El reloj de pared sonó las diez con una lenta y cascada voz de viejo.

A esa voz, don Manuel levantóse sobresaltado de la silla en que se había quedado dormido. Su vista vaga, indecisa, paseóse por el salón, desconociéndolo.

La vieja lámpara que pendía del techo, derrababa una luz amarillenta y triste sobre las anaquelerías atascadas de artículos diversos, sobre el hule descascarado que tapizaba el mostrador y sobre las botellas y los vasos alineados sobre el zinc del despacho de bebidas.
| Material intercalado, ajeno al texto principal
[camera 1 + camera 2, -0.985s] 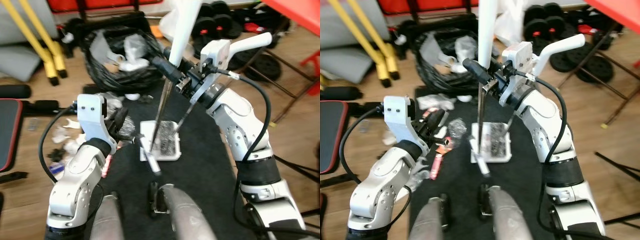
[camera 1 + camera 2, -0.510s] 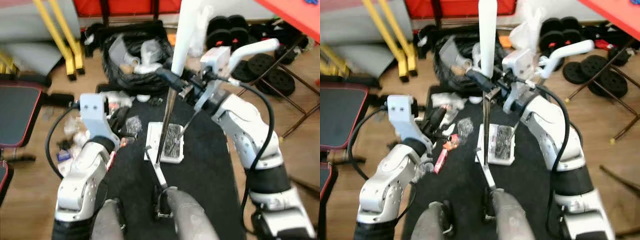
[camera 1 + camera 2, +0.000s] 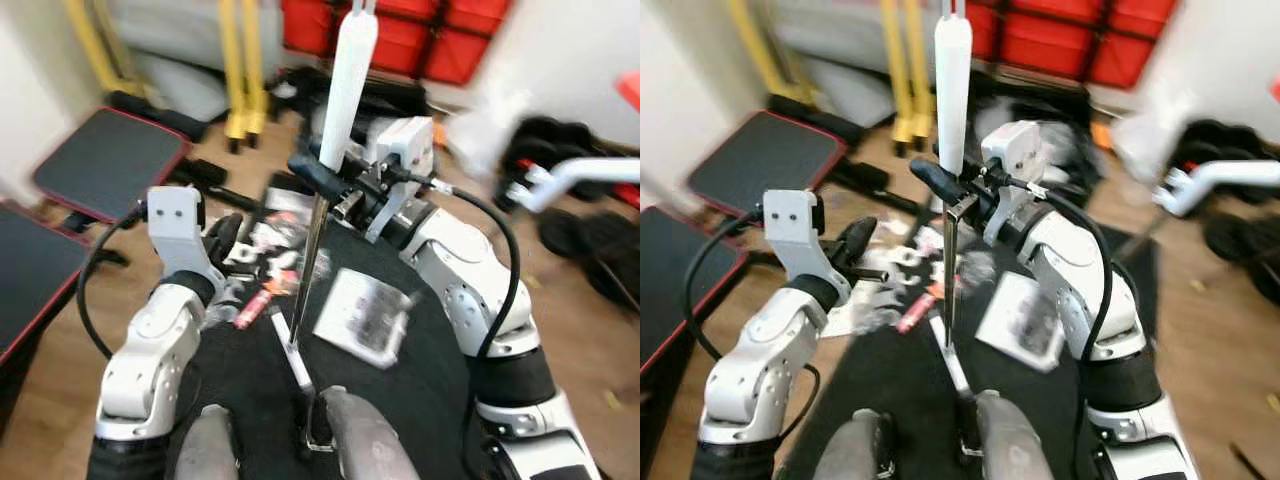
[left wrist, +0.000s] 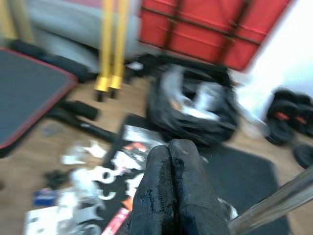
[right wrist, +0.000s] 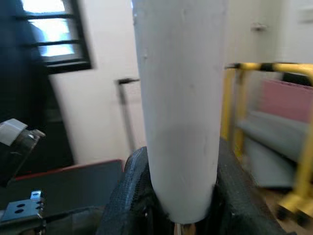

En lo alto de los muros blanqueados, proyectaban sombras raras los objetos suspendidos de las vigas del techo: frenos, tazas, cinchas, cazuelas, riendas y maneas, jarros y guitarras, una disparatada población de bric-a-brac.

Don Manuel observaba el lugar con creciente sorpresa. Miró la armazón de enfrente, la mayor, en cuyos estantes se apilaban las piezas de tela, las blancas cajas de cartón conteniendo festones y puntillas, las verdes cajas guardando medias y calcetines, todo parecióle extraño, desconocido.

Y sin embargo, todo allí, todo, en conjunto, y en detalles, le era familiar. Probablemente no existía en la casa un solo objeto que no hubiese pasado por sus manos; un solo artículo cuya colocación, calidad, precio de costo y de venta, ignorase, y eso que los había en cantidad respetable y en mescolanza original, dado que la casa era: «almacén, tienda y ferretería», con el aditamento de librería y farmacia, más el obligado apéndice de acopio de frutos del país: trigo, maíz, lana, cueros, cerda, aspas, etc., y la yapa de «agencia de correos y venta de papel sellado y timbres»; un «Louvre» o un «Bon Marché» en plena Pampa.